Question 18. Your company stores customer data in a SQLite database with two tables: customers (columns: id, name, region) and orders (columns: order_id, customer_id, product, amount, order_date). Write a SQL query to find the total order amount per region, sorted from highest to lowest. Then explain why doing this filtering in SQL (rather than loading all data into pandas first) is more efficient.
Answer
SELECT c.region, SUM(o.amount) as total_amount
FROM customers c
JOIN orders o ON c.id = o.customer_id
GROUP BY c.region
ORDER BY total_amount DESC
Doing this in SQL is more efficient because: (1) The database only returns the aggregated result (one row per region) rather than every individual order — this means less data transferred and less memory used. (2) Databases are optimized for JOIN and GROUP BY operations on large tables, using indexes and query planning. (3) If the orders table has millions of rows, loading everything into pandas first would be slow and memory-intensive, while the SQL query returns just a handful of rows.
Section 5: Code Analysis (2 questions, 5 points each)
Question 19. What will this code produce, and why might it cause problems?
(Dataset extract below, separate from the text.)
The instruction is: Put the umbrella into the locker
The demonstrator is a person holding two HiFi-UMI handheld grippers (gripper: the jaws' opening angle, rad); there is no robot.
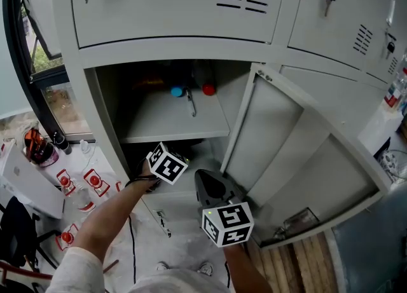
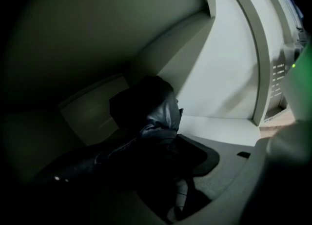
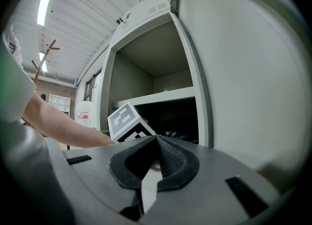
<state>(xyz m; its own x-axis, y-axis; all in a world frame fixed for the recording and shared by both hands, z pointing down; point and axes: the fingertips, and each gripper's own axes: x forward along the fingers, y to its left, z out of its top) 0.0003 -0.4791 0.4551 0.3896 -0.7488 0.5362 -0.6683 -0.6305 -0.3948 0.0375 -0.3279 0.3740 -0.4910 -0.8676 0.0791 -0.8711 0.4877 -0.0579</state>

df = pd.read_csv('addresses.csv')
print(df['zipcode'].head())
# Output:
# 0 2134
# 1 90210
# 2 8501
# 3 10001
# 4 33139
Answer
The ZIP codes have lost their leading zeros. Row 0 should be "02134" (Boston area) and row 2 should be "08501" (New Jersey). pandas inferred the zipcode column as an integer type, which automatically drops leading zeros. This is a data integrity problem — if you use these ZIP codes to merge with another dataset or look up geographic information, the matches will fail. Fix: `df = pd.read_csv('addresses.csv', dtype={'zipcode': str})`Question 20. This code attempts to load nested JSON but doesn't produce the expected result. What's wrong, and how would you fix it?
import pandas as pd
df = pd.read_json('api_response.json')
print(df['location'].head())
# Output:
# 0 {'city': 'Portland', 'state': 'OR'}
# 1 {'city': 'Denver', 'state': 'CO'}
# 2 {'city': 'Seattle', 'state': 'WA'}
Answer
The `location` column contains dictionaries instead of flat values because `pd.read_json()` doesn't automatically flatten nested structures. It loads the outer level into columns, but nested objects remain as dictionaries. Fix: Use `json_normalize()` instead:import json
with open('api_response.json', 'r') as f:
data = json.load(f)
df = pd.json_normalize(data)
# Now you get: location.city, location.state as separate columns
This flattens the nested `location` object into individual columns with dot-separated names.